Today's "experts"--influencers, journalists--repeat press releases as if they were commandments. They seek FOMO, selling their course/service/advertising, and racing to gain a few followers.
Multinationals put on the show: they launch, announce wonders, and increasingly fail to deliver. The problem is not one company; it is the launch industry.
On launch night, I got up early to test GPT-5 thoroughly.
I was surprised by the notorious instability, confused reasoning (at unimaginable levels), and above all the degradation in GPTs, projects, agents, and automations that previously worked.
Inexplicably, for 24 hours social media remained positive. "Copying and pasting" the same messages. Then the tide of opinions began to reverse.
What changed? Tweets from Sam Altman acknowledging problems and, once again, the echo of press releases.
It is not just OpenAI. They sought to unify and simplify and launched with significant errors. Google overuses grandiose announcements with Gemini: headlines today, explanations tomorrow. The problem is not one company: it is the launch industry.
What is the underlying problem?
This logic of the "big announcement" is alien to modern innovation practices. In lean and agile, you learn with business stakeholders: you experiment and co-create, you deploy in small batches to production, you test with real samples, you measure and refine. Here, instead, the show is prioritized and the risk is transferred to the user.
That old--very commercial--logic (the need to "show" market upturn, fight for headlines) is creating serious risks for companies and users.
OpenAI promises consistency and simplicity, but the execution leaves performance problems and uncertainty. Google mocks up promises that it then fails to deliver or that do not work as announced. Result: the positioning and value proposition of both erode, and trust in the application of these tools falls.
Competition for headlines. Some announce too early; others launch unstable. In both cases, the user pays--with time, errors, and frustration--while organizations must contain the impact.
When the model changes, your operation pays. You build internal GPTs, assistants, and agents for specific tasks--classifying tickets, responding to customers, generating reports, triggering orders--and overnight, ChatGPT unilaterally changes how they "think." Result:
Formats that no longer meet what your system expects (empty fields, different names, new structures).
Rules that contradict themselves: the same case, two different decisions.
Truncated sequences in agents: they skip steps or reverse them.
Automations with impact on users or physical operations (shipments, reservations, billing) that fail in cascade.
That chaos is not only paid for in hours: but in rework, escalations, apologies, and reputation.
Yes, there are technical barriers to reduce these risks, but they are not infallible: models can change or be retired, drift in their behavior, vary in response times and costs, or fail unexpectedly, impacting customers, operations, and brand. The only responsible stance is to design assuming that uncertainty, build managing risks, and decide with continuous evidence, not with headlines.
Our interaction with LLMs is not only functional; it is relational and emotional. Over time, we build trust with an assistant: its tone, its way of reading, interpreting, and its intuitions.

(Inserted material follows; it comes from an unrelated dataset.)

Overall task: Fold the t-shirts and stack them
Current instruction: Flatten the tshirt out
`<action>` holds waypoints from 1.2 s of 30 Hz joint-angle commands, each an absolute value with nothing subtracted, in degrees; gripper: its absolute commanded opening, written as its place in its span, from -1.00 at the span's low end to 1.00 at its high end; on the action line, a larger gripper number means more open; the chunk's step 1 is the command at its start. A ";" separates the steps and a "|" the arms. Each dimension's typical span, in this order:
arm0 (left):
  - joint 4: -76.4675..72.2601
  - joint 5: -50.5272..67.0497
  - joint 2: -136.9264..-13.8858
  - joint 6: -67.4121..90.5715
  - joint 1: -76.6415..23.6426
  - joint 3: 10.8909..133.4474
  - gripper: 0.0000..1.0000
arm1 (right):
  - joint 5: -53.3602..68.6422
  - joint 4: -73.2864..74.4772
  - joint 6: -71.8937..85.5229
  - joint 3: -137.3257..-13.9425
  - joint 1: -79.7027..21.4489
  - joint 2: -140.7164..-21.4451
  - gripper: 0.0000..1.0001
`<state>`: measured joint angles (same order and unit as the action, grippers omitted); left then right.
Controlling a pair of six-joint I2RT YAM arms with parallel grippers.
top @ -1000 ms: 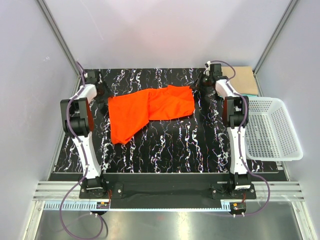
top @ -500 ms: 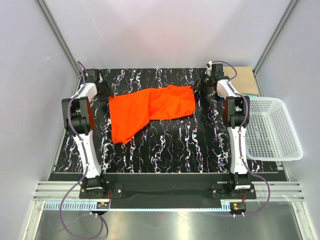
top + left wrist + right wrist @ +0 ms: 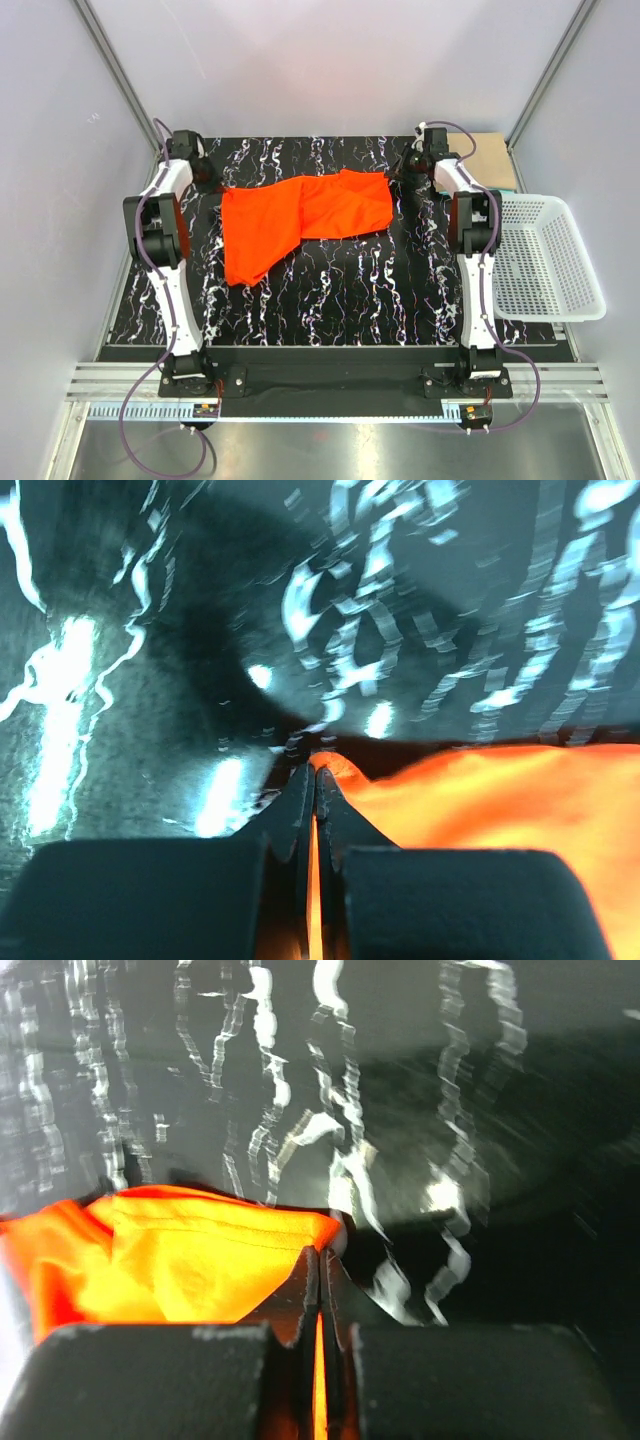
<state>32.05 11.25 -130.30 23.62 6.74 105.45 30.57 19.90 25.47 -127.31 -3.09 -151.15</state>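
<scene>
- Orange t-shirt point(image 3: 300, 222) lies rumpled on the far half of the table point(image 3: 350, 300). It is partly doubled over, with a flap trailing toward the near left.
- Left gripper point(image 3: 314, 775): jaws pinched tight on the shirt's far-left corner, a sliver of orange showing between them.
- Right gripper point(image 3: 321, 1260): jaws likewise pressed together on the far-right corner, where a stitched hem meets the tips.
- Handling, as a judgement: light, limp cloth with no stiffness. It should sag between two holds and slide easily over the glossy marbled top. Not fragile.
- Best hold looks to be the corners or hem, where stitching gives a thicker bite. A shallow pinch on a single layer may slip.
- White mesh basket point(image 3: 545, 260) sits off the table's right edge, beside the right arm. No cloth is visible inside.
- Tan folded cloth point(image 3: 492, 158) rests at the far right corner, a teal edge beneath it. This is likely the stack.
</scene>
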 commanded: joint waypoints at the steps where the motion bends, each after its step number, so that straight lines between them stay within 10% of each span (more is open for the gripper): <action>1: 30.59 14.95 -119.29 26.97 5.98 111.00 -1.00 | 20.06 14.70 20.57 -120.70 -2.72 -137.06 -1.00; 19: 29.45 10.28 -68.66 29.00 2.20 88.89 -1.00 | 12.48 15.82 14.23 -86.69 -2.64 -69.22 -1.00; 36: 38.05 18.89 -49.13 33.93 2.11 92.46 -1.00 | 21.18 29.98 24.87 -93.69 -2.72 -46.32 -1.00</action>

When that is maintained, flow appears and work moves smoothly.
If that "personality" changes overnight and you cannot protect or choose it, value is destroyed:
Adoption drops: people stop using it because "it no longer understands me."
Errors from expectations increase: the team believes the assistant will do X and now it does Y.
Trust breaks: every response requires double-checking; you return to manual work.
What the industry could/should offer (beyond uptime):
Behavioral stability as a commitment: not changing tone/style/format without notice.
Notices and windows before modifying behavioral traits, with the option to temporarily maintain the previous model to transition without breaking workflows.
Sustainable value and trust = operational robustness (nothing breaks when the provider changes) + continuity of personality and interaction (the assistant "remains itself").
Do not outsource judgment. Business intelligence/strategy is not outsourced; neither is AI, nor continuous experimentation.
Learn in batches with the user at the center. Small pilots, clear metrics, and decisions based on evidence, not headlines.
Design for change. The question is not whether the model will change, but how you will absorb that change without harming your users and business stakeholders.
Snake oil sellers: they are exposed when their narrative is not based on experimentation and real knowledge. Do not follow applause; demand judgment. And build your own.
Press and "experts": their asset is credibility. Copying and pasting destroys that capital.
Big tech companies: their value depends not only on what they promise, but on how they execute change without harming the user (or their bond with the assistant).
User companies: the advantage lies in integrating, managing risk/return, and learning better than the rest.
With fresh data: My tests in handling long texts (editing chapters and extensive documents) changed completely compared to yesterday: the results are impressive in performance and speed.